Assignment: Everything in the listing below needs to be returned word for word.

[Given material]

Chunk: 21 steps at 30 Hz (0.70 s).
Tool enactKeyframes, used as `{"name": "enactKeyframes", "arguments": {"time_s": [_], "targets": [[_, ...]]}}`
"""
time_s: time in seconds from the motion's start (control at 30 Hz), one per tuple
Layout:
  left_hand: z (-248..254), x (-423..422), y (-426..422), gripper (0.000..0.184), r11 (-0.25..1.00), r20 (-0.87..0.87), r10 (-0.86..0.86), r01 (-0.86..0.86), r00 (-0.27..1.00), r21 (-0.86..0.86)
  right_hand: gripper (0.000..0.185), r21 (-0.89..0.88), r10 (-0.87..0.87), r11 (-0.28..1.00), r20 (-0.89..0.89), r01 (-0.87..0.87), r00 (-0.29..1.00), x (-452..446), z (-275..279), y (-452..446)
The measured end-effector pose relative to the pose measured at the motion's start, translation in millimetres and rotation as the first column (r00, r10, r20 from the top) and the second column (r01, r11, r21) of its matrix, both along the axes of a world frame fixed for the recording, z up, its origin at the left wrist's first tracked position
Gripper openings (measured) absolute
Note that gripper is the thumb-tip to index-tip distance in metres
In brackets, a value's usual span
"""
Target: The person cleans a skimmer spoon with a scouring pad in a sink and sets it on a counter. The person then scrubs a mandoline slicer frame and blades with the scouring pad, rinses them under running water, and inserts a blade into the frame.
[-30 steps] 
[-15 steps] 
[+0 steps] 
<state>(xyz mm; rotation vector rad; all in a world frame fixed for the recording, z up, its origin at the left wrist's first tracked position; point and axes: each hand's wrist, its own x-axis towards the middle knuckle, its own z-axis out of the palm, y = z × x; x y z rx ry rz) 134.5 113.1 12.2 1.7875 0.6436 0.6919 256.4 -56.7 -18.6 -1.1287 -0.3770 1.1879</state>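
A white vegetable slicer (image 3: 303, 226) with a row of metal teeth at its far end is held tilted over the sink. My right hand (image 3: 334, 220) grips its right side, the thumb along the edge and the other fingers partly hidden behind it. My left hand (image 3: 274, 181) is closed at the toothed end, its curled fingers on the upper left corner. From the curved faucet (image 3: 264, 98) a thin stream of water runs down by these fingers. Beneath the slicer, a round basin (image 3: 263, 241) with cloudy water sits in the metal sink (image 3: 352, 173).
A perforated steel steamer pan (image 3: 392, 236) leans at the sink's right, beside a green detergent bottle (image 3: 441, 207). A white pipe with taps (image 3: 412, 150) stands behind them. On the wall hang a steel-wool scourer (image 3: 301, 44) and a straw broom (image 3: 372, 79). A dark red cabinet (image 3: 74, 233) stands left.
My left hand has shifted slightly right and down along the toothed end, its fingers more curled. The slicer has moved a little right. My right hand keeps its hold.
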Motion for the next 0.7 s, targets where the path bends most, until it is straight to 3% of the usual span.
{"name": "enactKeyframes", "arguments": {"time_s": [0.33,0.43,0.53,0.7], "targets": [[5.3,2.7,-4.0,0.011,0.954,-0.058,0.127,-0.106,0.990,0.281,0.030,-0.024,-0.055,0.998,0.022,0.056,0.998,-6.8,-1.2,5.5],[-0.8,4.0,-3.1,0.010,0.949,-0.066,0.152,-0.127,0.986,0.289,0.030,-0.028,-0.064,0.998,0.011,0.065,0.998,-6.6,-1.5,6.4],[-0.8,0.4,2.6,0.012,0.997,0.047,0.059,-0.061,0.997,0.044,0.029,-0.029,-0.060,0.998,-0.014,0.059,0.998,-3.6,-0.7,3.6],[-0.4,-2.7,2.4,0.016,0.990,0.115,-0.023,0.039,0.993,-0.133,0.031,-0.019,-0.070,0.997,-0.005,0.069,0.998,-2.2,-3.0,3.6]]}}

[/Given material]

Result:
Chunk: 21 steps at 30 Hz (0.70 s).
Tool enactKeyframes, used as `{"name": "enactKeyframes", "arguments": {"time_s": [_], "targets": [[_, ...]]}}`
"""
time_s: time in seconds from the motion's start (control at 30 Hz), one per tuple
Layout:
  left_hand: z (-248..254), x (-423..422), y (-426..422), gripper (0.000..0.184), r11 (-0.25..1.00), r20 (-0.87..0.87), r10 (-0.86..0.86), r01 (-0.86..0.86), r00 (-0.27..1.00), r21 (-0.86..0.86)
  right_hand: gripper (0.000..0.185), r21 (-0.89..0.88), r10 (-0.87..0.87), r11 (-0.28..1.00), r20 (-0.89..0.89), r01 (-0.87..0.87), r00 (-0.29..1.00), x (-452..446), z (-275..279), y (-452..446)
The measured end-effector pose relative to the pose measured at the motion's start, translation in millimetres and rotation as the first column (r00, r10, r20 from the top) and the second column (r01, r11, r21) of its matrix, both along the axes of a world frame fixed for the recording, z up, its origin at the left wrist's first tracked position
Gripper openings (measured) absolute
Note that gripper is the thumb-tip to index-tip distance in metres
In brackets, a value's usual span
"""
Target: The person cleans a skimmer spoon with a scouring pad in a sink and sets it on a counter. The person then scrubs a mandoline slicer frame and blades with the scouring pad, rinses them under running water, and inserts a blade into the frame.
[-30 steps] 
[-15 steps] 
[+0 steps] 
<state>(xyz mm; rotation vector rad; all in a world frame fixed for the recording, z up, its origin at the left wrist's first tracked position; point and axes: each hand's wrist, its own x-axis towards the middle knuckle, its own z-axis out of the palm, y = z × x; x y z rx ry rz) 134.5 113.1 12.2 1.7875 0.6436 0.6919 256.4 -56.7 -18.6 -1.1287 -0.3770 1.1879</state>
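A white vegetable slicer (image 3: 303, 226) with a row of metal teeth at its far end is held tilted over the sink. My right hand (image 3: 334, 220) grips its right side, the thumb along the edge and the other fingers partly hidden behind it. My left hand (image 3: 274, 181) is closed at the toothed end, its curled fingers on the upper left corner. From the curved faucet (image 3: 264, 98) a thin stream of water runs down by these fingers. Beneath the slicer, a round basin (image 3: 263, 241) with cloudy water sits in the metal sink (image 3: 352, 173).
A perforated steel steamer pan (image 3: 392, 236) leans at the sink's right, beside a green detergent bottle (image 3: 441, 207). A white pipe with taps (image 3: 412, 150) stands behind them. On the wall hang a steel-wool scourer (image 3: 301, 44) and a straw broom (image 3: 372, 79). A dark red cabinet (image 3: 74, 233) stands left.
My left hand has shifted slightly right and down along the toothed end, its fingers more curled. The slicer has moved a little right. My right hand keeps its hold.
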Motion for the next 0.7 s, targets where the path bends most, until it is straight to 3% of the usual span.
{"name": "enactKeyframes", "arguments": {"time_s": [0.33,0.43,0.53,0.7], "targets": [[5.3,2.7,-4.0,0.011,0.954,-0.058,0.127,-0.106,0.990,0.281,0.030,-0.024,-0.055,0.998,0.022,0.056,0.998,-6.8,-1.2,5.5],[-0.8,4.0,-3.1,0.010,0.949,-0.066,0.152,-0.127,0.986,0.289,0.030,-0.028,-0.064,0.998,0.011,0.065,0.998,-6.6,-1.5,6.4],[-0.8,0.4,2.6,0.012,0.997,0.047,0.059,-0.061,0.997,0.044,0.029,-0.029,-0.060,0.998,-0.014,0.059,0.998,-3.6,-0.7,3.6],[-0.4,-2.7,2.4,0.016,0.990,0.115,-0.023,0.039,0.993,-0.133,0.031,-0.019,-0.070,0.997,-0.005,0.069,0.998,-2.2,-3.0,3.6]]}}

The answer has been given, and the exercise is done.